Once you have a few sample dialogs, you can abstract the flow and logic of the conversation. This provides the structure of your conversational interface. You may want to start by sketching your high-level flows on a whiteboard or paper before creating something more formal using a flowchart tool like Google Drawings.

Good designs balance the need for clearly defined user paths with the users' desire for shortcuts directly to what they want.

Think of your high-level flow as the map for how users navigate your Action.

Users won’t automatically know what they can ask for when they start talking to your Action, so you need to give them paths to follow, with signposts along the way. Do this by creating menus and tree structures that guide users to every part of your Action.

However, don’t let this get in the way of leveraging the magic of natural language understanding (NLU) technology, which lets users ask for what they want, whenever they want it (as long as they know it’s there).

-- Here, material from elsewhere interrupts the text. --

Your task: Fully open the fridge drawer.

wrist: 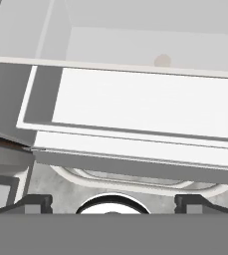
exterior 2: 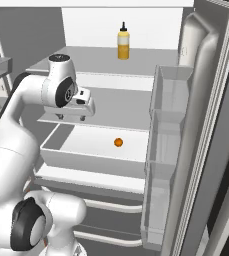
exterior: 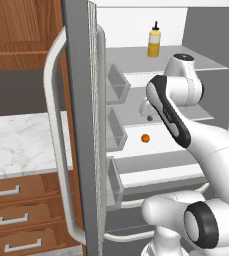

Picture of a person holding a map and pointing at a path

Here’s an example of an early draft from the Google I/O 18 Action:

Note that this flow only shows the functionality covered in the sample dialog above. There are multiple “arrows to nowhere” that are not fully specified in this example. (Created using Google Drawings)

Image of a flowchart. All paths start with the Greeting then branch depending on whether it’s before, during or after I/O. If it’s during I/O, the path splits again based on whether or not the user is attending. Then there’s a series of menus that further branch the user experience.